→ About this exercise: For each record below, output its text exactly and skip any picture.
[[ Supplied data, beginning ]]
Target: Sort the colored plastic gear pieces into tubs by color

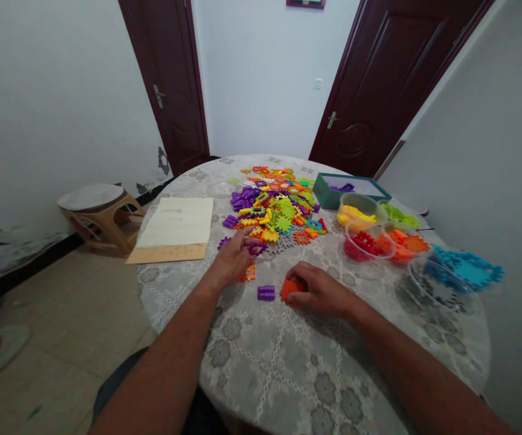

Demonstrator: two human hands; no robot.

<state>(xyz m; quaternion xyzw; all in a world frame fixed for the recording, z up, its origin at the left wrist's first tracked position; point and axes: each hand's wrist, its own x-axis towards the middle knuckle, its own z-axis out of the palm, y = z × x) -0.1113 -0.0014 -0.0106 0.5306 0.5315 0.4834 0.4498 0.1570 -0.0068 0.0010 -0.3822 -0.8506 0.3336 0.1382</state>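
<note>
My left hand [234,258] reaches to the near edge of a heap of plastic building pieces [283,208], its fingers apart over purple pieces [257,248] and beside a yellow piece [270,235]. Under its wrist side lies an orange piece [250,272]. My right hand [319,289] is closed on a flat red-orange building piece [290,292] with toothed edges, thumb at the near side and fingers curled over it. Between the hands, a purple ribbed piece [266,293] rests on the tablecloth.
Clear tubs on the right hold sorted pieces: yellow [356,215], red [367,243], orange [406,243], green and grey. Blue pieces [467,267] stick out at the far right. A green box [327,192] stands behind them; an open notebook [177,220] lies left, near a stool [102,217].
</note>
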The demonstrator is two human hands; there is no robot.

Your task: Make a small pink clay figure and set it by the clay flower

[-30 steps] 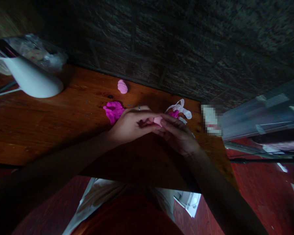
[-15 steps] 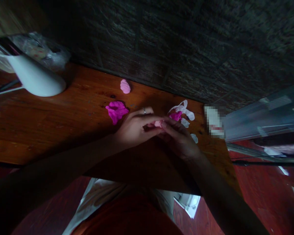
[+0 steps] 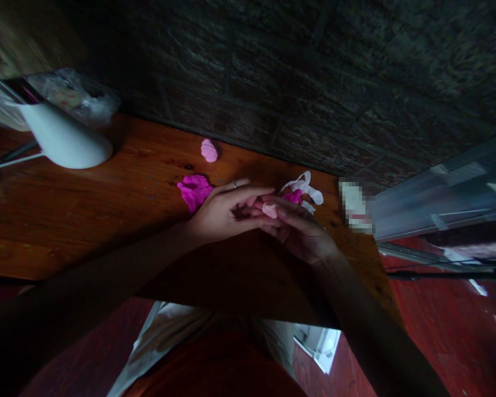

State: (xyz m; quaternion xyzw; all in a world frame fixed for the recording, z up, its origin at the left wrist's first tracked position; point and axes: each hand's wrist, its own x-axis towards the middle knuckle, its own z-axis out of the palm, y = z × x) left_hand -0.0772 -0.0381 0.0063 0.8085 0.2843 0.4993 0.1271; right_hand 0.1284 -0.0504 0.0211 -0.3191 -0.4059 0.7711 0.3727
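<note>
My left hand (image 3: 221, 212) and my right hand (image 3: 300, 231) meet over the middle of a wooden table (image 3: 86, 209). Between their fingertips sits a small pale pink lump (image 3: 269, 209) that looks like soft clay. Both hands pinch it with the fingers pressed together. A ring shows on a left finger. A crumpled magenta piece (image 3: 194, 190) lies just beyond my left hand. Past my right hand lie a magenta scrap (image 3: 293, 196) and white scraps (image 3: 308, 187). A second pale pink lump (image 3: 209, 150) rests near the wall.
A white lamp base (image 3: 64, 144) stands at the back left beside a clear plastic bag (image 3: 72, 96). A dark stone-pattern wall (image 3: 314, 82) backs the table. A glass-like panel (image 3: 438, 193) lies at the right. The table's front edge is close to my body.
My hands have stayed together on the pale pink lump, with the fingers shifting slightly around it. The view has moved a little.
</note>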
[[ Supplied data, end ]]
→ Response area:
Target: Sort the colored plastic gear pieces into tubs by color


Demonstrator: two human hands; no robot.

<state>(xyz m; quaternion xyzw; all in a world frame fixed for the recording, z up, its origin at the left wrist's first tracked position; point and axes: each hand's wrist, its own x-axis towards the middle knuckle, its own z-axis out of the palm, y = z × x) -0.1113 -0.0014 -0.0106 0.5306 0.5315 0.4834 0.4498 0.1570 -0.0068 0.0010 -0.3822 -0.8506 0.3336 0.1382</state>
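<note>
My left hand [234,258] reaches to the near edge of a heap of plastic building pieces [283,208], its fingers apart over purple pieces [257,248] and beside a yellow piece [270,235]. Under its wrist side lies an orange piece [250,272]. My right hand [319,289] is closed on a flat red-orange building piece [290,292] with toothed edges, thumb at the near side and fingers curled over it. Between the hands, a purple ribbed piece [266,293] rests on the tablecloth.
Clear tubs on the right hold sorted pieces: yellow [356,215], red [367,243], orange [406,243], green and grey. Blue pieces [467,267] stick out at the far right. A green box [327,192] stands behind them; an open notebook [177,220] lies left, near a stool [102,217].
</note>
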The demonstrator is two human hands; there is no robot.

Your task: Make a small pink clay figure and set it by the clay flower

[-30 steps] 
[-15 steps] 
[+0 steps] 

State: (xyz m; quaternion xyzw; all in a world frame fixed for the recording, z up, its origin at the left wrist's first tracked position; point and axes: each hand's wrist, its own x-axis towards the middle knuckle, its own z-axis out of the palm, y = z × x) left_hand -0.0772 -0.0381 0.0063 0.8085 0.2843 0.4993 0.1271; right_hand 0.1284 -0.0504 0.0211 -0.3191 -0.4059 0.7711 0.3727
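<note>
My left hand (image 3: 221, 212) and my right hand (image 3: 300, 231) meet over the middle of a wooden table (image 3: 86, 209). Between their fingertips sits a small pale pink lump (image 3: 269, 209) that looks like soft clay. Both hands pinch it with the fingers pressed together. A ring shows on a left finger. A crumpled magenta piece (image 3: 194, 190) lies just beyond my left hand. Past my right hand lie a magenta scrap (image 3: 293, 196) and white scraps (image 3: 308, 187). A second pale pink lump (image 3: 209, 150) rests near the wall.
A white lamp base (image 3: 64, 144) stands at the back left beside a clear plastic bag (image 3: 72, 96). A dark stone-pattern wall (image 3: 314, 82) backs the table. A glass-like panel (image 3: 438, 193) lies at the right. The table's front edge is close to my body.
My hands have stayed together on the pale pink lump, with the fingers shifting slightly around it. The view has moved a little.
</note>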

The response to the exercise is complete.